Rings as tokens of love originated in Ancient Egypt with gold in a starring role. According to GIA, “It was the Egyptian pharaohs who first used rings to represent eternity. That’s because a circle has no beginning and no end and reflects the shape of the sun and the moon, which the Egyptians worshipped. The Egyptians also thought that the open space in the middle of a ring represented a gateway to the unknown. The Egyptian ouroboros (oor-uh-boor-ros) rings portrayed a serpent swallowing its tail, representing the eternal cycle of things. The ouroboros is one of the oldest symbols in the world, and its name means “tail devourer” in Greek."
Rings, as tokens of household commitment began in ancient Rome. around 100 BCE. A marriage contract was akin to a business contract: “Aurelius hands over control of his household to Octavia…” Essentially, the "ownership" of the woman passed from her father to her husband. This ring shown in this photo was a rather ornate version of a typical iron band. It looks like a key, meant to give the wearer the key to her husband’s home. The use of iron symbolizes strength and permanence.
Her friends Claudia and Augusta wore iron bracelets (which feel a bit hand-cuffish to me but…)
It took about 100 years for women to get sick of wearing only iron, which rusts, is rough, and otherwise is no fun at all. Moving along to the 2nd century, betrothal was not legally binding although marriages had to be granted the right of “connubium” meaning a couple could live together if either one was not already married, a eunuch, or not related by blood. It was simply a vow of “present consent.” But now, Octavia got an iron ring to wear at home and a gold ring or bracelet for public outings to symbolize wealth.
At some point in Roman culture, it was law that a woman should receive both an engagement ring AND a wedding ring, so we can thank them for our present day delight in two rings.
The 4th century gives us simple gold betrothal bands with engraving inside. Still, the engravings were not private declarations of love but an affirmation of his trust in the woman to make a home. Note that we still use interior engraving but now, it is a symbol of love.

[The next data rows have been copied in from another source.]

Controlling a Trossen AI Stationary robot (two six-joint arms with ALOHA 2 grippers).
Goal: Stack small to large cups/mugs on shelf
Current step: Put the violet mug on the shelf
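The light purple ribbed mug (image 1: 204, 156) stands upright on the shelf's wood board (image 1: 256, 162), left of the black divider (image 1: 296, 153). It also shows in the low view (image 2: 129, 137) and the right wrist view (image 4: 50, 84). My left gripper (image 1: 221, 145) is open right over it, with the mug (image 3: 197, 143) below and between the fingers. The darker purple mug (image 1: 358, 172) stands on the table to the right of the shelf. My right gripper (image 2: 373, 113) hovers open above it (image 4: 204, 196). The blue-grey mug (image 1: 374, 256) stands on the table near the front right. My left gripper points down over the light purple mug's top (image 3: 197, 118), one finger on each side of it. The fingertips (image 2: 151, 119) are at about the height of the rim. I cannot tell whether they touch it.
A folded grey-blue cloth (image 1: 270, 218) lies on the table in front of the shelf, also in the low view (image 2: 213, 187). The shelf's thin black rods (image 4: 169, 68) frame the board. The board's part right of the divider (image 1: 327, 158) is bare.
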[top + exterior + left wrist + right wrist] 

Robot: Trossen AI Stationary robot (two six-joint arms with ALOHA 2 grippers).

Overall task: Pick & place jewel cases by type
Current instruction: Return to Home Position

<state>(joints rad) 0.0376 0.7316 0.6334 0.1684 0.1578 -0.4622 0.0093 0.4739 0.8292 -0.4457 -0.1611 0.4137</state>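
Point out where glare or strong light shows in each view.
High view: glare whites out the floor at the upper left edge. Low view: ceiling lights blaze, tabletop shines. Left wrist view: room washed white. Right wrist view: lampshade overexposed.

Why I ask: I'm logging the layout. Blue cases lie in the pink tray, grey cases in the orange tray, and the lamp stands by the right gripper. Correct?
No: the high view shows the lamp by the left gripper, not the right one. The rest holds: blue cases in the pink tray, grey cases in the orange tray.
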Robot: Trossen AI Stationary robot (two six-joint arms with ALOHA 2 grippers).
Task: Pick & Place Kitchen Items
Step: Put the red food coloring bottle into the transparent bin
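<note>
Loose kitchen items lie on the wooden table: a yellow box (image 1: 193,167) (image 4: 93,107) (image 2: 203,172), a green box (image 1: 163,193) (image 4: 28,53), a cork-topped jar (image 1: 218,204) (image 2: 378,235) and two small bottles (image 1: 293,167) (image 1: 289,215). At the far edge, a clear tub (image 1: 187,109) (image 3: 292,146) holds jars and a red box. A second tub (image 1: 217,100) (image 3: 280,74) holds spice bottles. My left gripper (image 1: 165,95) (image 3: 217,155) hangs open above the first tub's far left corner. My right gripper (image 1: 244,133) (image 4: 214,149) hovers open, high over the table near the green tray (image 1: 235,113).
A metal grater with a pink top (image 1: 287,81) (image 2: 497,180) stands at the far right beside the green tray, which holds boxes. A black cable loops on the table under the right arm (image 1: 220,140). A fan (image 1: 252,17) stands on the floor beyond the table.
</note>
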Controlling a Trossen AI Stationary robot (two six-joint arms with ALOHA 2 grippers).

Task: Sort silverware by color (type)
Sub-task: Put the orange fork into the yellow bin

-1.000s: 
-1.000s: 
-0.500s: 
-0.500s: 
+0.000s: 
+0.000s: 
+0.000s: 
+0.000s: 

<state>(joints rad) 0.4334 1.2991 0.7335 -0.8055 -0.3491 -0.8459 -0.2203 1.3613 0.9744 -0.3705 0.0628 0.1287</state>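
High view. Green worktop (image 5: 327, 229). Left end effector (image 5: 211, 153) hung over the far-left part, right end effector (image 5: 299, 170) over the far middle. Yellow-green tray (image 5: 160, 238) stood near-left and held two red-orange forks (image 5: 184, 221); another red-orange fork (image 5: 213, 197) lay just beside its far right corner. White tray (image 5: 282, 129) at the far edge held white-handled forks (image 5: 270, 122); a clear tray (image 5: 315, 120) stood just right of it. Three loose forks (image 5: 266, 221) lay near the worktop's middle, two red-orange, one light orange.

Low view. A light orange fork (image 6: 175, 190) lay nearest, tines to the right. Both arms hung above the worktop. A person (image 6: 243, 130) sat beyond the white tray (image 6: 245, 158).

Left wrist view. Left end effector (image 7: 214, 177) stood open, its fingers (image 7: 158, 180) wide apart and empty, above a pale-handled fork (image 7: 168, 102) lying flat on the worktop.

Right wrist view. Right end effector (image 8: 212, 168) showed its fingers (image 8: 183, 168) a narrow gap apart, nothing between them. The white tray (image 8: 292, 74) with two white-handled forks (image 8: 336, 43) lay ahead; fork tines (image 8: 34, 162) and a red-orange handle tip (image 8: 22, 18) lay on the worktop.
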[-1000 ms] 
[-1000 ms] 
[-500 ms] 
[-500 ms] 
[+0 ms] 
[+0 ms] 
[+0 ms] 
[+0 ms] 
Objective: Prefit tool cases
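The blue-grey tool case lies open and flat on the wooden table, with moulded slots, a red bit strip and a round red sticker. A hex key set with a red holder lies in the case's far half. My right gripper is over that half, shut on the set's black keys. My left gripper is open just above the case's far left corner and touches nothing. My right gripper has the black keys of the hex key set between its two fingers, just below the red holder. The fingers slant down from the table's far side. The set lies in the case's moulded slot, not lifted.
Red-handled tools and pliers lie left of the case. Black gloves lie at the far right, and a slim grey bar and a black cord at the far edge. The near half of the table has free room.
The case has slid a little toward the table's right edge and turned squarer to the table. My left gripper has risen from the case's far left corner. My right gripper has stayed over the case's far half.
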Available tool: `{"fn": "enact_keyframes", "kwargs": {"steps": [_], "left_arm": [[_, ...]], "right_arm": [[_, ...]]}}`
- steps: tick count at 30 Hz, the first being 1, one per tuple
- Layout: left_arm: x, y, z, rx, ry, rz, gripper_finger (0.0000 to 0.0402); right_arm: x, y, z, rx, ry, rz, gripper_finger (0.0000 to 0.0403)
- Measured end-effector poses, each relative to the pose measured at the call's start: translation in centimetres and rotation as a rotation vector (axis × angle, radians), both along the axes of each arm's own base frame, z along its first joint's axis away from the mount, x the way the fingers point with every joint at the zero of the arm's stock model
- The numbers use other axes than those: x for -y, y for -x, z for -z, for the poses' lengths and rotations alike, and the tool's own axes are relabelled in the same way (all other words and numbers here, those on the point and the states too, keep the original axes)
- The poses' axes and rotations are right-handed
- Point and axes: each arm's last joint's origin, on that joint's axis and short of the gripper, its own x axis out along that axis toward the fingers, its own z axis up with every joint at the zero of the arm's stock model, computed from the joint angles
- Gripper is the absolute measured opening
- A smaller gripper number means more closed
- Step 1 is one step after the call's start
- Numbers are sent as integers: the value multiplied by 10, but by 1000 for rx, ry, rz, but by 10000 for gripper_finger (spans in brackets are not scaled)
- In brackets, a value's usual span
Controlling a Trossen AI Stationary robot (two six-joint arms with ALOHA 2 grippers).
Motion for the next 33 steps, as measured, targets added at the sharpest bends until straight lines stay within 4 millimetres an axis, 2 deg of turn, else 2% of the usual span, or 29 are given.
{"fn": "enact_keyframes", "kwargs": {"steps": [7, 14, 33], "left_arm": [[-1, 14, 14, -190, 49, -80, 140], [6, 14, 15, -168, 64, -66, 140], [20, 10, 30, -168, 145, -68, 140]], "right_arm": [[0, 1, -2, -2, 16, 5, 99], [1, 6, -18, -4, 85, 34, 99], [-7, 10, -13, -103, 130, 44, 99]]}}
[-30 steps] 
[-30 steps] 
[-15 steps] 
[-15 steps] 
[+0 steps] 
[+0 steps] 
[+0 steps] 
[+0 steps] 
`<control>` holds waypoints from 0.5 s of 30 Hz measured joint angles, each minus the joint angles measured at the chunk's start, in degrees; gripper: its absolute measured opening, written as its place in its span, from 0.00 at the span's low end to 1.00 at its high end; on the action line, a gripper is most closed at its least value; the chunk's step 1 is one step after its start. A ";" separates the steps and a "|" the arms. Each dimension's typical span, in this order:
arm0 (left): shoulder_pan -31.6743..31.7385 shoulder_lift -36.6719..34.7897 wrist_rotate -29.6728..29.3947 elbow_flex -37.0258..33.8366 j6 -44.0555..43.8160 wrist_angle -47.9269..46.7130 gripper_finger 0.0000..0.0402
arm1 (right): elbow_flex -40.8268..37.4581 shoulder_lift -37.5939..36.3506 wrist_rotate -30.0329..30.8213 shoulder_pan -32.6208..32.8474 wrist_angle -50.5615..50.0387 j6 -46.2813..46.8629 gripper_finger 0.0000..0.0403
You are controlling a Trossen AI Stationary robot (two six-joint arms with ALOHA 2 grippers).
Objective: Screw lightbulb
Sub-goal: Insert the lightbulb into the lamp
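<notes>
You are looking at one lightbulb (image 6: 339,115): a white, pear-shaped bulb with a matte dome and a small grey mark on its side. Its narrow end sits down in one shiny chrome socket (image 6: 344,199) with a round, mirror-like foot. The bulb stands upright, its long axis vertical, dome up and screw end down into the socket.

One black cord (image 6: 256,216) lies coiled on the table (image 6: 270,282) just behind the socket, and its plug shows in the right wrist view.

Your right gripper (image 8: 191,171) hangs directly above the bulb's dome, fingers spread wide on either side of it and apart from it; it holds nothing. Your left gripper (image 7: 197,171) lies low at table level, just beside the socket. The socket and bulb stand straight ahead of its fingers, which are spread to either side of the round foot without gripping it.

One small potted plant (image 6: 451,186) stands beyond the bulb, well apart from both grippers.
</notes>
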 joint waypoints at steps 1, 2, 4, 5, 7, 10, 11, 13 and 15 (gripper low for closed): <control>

In the 5th century Rome, the betrothal ring was actually handled by a priest, who touched it to three fingers of the bride reciting “Father, Son, Holy Ghost” and put it on the fourth finger of the left hand. At that time, Romans mistakenly believed the “Venus Amoris” or “vein of love” leading straight to the heart existed in what we call the “ring finger” now.
Pope Nicholas decreed that the ring stated a “man’s intent to marry.” It seems that the concept of intention and commitment originated more formally within the Roman Catholic Church. Apparently, many women who received betrothal “token hoops” were later left by the side of the road. This resulted in ruining a woman’s life, as she was thought to be rejected and then permanently shamed. The Church saw this happening and decided to do something about it. Gold was the material of choice although it was not uncommon for the man to wear the gold version and women to wear the silver.
In the 7th century engagement rings were so large that they were worn on the thumb.